The expected output is exactly the lines below, starting at the line with "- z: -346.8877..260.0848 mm" and ending at the line with "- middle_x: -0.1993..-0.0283", both included; no other line belongs in it.
(Stored data Opens)
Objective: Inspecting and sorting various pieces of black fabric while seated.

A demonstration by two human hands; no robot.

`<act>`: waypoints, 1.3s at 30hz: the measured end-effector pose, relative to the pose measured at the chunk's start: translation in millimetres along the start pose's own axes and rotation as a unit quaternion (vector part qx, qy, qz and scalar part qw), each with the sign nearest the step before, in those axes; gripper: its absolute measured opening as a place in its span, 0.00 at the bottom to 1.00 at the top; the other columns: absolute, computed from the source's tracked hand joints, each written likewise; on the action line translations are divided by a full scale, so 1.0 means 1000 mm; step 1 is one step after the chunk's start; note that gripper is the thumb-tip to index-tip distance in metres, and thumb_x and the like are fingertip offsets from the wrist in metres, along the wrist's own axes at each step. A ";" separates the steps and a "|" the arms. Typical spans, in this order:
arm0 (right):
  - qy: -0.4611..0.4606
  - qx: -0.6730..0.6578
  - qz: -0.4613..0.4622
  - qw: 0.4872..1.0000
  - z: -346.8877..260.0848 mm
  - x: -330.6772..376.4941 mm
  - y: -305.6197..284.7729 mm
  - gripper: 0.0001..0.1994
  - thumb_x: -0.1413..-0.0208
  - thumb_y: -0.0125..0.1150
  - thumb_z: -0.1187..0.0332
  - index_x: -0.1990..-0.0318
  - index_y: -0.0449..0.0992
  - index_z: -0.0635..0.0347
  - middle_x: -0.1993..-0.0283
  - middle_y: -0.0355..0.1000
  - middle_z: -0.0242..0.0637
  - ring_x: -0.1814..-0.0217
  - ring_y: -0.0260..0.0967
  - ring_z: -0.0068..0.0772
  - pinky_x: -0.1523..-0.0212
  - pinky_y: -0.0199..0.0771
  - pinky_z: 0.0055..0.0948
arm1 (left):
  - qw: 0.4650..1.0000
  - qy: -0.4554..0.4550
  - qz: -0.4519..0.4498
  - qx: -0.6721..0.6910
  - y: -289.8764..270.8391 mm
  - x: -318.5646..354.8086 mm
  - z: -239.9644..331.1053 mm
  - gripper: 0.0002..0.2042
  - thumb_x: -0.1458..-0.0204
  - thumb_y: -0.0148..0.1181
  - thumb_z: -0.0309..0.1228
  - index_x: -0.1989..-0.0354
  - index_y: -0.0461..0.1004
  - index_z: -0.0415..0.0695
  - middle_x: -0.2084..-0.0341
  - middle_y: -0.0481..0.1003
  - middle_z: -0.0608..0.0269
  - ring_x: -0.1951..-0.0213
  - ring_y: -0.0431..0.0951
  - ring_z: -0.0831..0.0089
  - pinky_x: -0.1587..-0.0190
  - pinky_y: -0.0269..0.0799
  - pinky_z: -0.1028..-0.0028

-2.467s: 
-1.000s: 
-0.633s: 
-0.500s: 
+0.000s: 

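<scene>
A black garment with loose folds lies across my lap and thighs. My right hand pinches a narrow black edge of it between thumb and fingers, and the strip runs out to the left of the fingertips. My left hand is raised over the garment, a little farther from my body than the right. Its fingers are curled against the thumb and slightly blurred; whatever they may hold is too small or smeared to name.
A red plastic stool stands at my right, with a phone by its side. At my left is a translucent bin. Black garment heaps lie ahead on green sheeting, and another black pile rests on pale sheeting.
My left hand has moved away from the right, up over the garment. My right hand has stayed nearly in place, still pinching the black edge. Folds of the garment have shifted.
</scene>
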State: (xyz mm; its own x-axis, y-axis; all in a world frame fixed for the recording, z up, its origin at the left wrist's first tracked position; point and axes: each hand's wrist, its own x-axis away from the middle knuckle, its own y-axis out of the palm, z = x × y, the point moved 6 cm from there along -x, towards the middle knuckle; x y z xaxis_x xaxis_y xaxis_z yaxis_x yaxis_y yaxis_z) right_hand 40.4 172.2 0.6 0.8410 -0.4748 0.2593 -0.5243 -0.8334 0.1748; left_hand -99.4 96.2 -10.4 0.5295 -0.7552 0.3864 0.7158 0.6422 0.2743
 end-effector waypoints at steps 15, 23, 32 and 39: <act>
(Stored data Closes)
_Task answer_:
  - z: -346.8877..260.0848 mm
  - x: -330.6772..376.4941 mm
  - y: -305.6197..284.7729 mm
  - gripper: 0.0001..0.1994
  - thumb_x: -0.1413..-0.0208
  - thumb_y: -0.0125..0.1150
  - thumb_z: -0.1187..0.0332
  - index_x: -0.1990..-0.0318
  - index_y: -0.0449..0.0992
  - index_z: -0.0635..0.0347
  - middle_x: -0.1993..-0.0283

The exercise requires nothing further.